[Items listed in a dataset]
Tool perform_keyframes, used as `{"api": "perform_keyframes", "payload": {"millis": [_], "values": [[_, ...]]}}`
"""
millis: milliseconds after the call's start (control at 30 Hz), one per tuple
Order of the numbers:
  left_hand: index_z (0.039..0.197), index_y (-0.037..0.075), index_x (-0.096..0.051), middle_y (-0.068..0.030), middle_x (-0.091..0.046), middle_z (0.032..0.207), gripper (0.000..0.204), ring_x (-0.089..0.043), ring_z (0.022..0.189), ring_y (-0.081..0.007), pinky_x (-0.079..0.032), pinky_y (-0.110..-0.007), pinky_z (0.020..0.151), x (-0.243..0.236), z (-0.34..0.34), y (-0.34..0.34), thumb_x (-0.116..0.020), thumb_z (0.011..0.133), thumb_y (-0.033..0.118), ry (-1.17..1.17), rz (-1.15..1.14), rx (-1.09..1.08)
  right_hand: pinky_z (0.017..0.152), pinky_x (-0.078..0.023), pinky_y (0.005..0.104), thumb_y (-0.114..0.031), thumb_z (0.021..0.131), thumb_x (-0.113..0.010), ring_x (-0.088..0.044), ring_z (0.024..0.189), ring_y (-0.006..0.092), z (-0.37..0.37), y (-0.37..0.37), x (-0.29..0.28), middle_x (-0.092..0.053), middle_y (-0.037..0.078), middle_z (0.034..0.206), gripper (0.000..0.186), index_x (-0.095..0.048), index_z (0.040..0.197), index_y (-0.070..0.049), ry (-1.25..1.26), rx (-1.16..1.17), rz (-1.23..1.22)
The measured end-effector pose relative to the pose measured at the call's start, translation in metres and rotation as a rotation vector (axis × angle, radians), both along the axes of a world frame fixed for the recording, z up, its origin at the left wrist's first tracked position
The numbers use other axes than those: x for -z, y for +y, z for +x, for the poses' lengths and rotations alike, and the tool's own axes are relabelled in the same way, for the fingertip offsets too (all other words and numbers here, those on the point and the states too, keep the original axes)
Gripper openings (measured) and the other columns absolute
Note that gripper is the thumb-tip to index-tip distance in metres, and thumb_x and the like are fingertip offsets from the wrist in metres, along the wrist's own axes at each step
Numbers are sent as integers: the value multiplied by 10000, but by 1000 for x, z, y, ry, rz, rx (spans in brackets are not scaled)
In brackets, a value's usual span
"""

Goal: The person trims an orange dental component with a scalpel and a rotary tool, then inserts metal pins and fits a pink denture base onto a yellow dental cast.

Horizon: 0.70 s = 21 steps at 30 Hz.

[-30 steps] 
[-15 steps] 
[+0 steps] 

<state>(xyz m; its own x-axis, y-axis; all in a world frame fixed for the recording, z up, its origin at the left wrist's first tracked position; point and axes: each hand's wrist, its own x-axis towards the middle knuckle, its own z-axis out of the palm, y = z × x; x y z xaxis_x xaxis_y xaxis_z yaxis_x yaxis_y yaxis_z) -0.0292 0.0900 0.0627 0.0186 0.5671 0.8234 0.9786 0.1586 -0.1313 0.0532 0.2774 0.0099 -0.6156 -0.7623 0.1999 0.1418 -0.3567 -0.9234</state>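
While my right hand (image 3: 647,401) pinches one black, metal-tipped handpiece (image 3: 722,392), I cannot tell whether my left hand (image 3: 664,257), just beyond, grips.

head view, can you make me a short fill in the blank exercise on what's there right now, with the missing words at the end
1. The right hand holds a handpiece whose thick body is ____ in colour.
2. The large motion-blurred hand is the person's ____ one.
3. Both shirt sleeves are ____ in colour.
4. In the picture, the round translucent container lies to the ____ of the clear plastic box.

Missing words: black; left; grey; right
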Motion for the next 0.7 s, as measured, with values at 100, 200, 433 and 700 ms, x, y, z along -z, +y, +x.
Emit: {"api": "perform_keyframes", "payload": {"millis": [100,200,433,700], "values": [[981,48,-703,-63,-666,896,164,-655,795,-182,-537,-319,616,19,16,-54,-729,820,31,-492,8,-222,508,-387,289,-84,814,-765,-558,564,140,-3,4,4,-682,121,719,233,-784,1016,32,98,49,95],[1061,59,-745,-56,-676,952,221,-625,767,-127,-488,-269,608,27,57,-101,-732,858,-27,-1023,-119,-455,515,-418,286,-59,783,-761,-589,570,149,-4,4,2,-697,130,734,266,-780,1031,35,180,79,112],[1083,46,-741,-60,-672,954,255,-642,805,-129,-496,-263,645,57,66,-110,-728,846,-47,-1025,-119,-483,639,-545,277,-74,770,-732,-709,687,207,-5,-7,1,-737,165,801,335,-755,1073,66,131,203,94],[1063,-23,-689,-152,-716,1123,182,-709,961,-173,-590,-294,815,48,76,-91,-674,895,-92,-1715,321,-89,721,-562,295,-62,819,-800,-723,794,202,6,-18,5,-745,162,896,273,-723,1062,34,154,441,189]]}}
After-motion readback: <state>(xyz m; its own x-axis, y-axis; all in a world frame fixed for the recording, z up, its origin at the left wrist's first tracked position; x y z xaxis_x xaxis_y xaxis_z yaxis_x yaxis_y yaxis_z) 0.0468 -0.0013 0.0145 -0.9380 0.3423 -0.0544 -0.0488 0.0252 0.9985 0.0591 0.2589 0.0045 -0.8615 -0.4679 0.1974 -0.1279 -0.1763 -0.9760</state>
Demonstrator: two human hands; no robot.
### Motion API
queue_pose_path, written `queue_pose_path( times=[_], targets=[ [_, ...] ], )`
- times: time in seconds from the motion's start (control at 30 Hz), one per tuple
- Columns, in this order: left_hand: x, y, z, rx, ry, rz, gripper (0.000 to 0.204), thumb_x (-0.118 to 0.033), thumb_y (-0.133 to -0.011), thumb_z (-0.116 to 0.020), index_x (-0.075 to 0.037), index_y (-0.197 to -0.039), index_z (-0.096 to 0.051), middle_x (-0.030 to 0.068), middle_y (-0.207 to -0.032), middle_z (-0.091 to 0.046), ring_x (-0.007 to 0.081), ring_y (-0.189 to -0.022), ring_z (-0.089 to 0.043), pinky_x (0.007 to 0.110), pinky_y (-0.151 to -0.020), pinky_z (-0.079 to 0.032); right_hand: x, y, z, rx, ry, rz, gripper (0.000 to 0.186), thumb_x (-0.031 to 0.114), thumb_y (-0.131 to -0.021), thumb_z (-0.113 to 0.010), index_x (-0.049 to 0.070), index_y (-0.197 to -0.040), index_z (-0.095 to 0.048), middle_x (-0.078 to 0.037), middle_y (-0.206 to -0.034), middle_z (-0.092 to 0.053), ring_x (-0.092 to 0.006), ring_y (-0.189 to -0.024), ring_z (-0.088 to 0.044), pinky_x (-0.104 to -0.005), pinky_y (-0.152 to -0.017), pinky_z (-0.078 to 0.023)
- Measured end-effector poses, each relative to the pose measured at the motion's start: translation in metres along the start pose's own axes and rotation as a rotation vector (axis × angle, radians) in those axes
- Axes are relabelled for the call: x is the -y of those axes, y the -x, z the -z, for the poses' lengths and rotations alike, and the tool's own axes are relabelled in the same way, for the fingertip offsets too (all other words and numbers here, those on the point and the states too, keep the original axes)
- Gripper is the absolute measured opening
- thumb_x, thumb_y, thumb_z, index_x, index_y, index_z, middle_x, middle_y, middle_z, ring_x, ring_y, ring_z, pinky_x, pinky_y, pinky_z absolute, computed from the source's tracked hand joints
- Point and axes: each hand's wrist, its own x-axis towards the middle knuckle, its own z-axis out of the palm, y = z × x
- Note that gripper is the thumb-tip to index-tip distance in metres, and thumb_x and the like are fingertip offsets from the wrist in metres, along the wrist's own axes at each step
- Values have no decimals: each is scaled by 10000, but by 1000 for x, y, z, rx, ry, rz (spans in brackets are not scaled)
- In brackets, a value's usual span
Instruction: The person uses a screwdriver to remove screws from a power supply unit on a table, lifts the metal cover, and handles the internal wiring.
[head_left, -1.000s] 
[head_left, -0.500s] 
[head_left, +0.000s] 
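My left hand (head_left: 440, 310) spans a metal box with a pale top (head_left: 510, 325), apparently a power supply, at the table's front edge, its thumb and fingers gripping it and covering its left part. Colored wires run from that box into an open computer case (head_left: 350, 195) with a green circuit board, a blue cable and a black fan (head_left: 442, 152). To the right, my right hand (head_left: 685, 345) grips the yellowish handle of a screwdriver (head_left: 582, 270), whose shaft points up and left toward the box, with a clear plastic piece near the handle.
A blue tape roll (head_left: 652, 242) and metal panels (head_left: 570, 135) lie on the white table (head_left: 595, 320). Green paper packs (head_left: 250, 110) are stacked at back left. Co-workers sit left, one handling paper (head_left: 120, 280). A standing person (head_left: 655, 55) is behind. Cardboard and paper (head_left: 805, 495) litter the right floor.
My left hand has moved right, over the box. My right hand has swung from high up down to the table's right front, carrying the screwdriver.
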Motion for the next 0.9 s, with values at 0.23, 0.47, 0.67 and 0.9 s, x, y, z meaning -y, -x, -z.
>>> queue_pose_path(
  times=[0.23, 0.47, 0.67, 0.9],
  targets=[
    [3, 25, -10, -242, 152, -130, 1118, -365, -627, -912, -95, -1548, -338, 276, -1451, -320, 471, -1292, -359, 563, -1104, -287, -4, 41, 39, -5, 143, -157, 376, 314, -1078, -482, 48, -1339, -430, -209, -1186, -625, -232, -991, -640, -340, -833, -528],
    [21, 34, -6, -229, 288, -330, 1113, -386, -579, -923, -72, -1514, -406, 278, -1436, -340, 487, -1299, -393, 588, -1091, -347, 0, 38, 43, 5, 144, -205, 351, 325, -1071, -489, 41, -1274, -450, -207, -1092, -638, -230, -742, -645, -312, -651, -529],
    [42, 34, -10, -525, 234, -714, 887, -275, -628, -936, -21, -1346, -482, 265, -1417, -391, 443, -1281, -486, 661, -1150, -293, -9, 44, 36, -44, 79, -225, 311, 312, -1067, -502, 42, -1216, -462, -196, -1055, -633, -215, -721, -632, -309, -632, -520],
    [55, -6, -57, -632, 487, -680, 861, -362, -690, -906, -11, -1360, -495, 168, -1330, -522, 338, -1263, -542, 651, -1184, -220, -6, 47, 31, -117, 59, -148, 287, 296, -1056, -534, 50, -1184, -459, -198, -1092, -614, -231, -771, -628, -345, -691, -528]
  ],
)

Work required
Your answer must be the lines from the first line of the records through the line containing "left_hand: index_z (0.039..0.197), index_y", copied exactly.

Your response
Tool perform_keyframes, used as `{"api": "perform_keyframes", "payload": {"millis": [_], "values": [[_, ...]]}}`
"""
millis: milliseconds after the call's start (control at 30 Hz), one per tuple
Order of the numbers:
  left_hand: index_z (0.039..0.197), index_y (-0.037..0.075), index_x (-0.096..0.051), middle_y (-0.068..0.030), middle_x (-0.091..0.046), middle_z (0.032..0.207), gripper (0.000..0.204), ring_x (-0.089..0.043), ring_z (0.022..0.189), ring_y (-0.081..0.007), pinky_x (-0.079..0.032), pinky_y (-0.110..-0.007), pinky_z (0.020..0.151), x (-0.243..0.236), z (-0.34..0.34), y (-0.34..0.34), thumb_x (-0.116..0.020), thumb_z (0.011..0.133), thumb_y (-0.033..0.118), ry (-1.17..1.17), rz (-1.15..1.14), rx (-1.09..1.08)

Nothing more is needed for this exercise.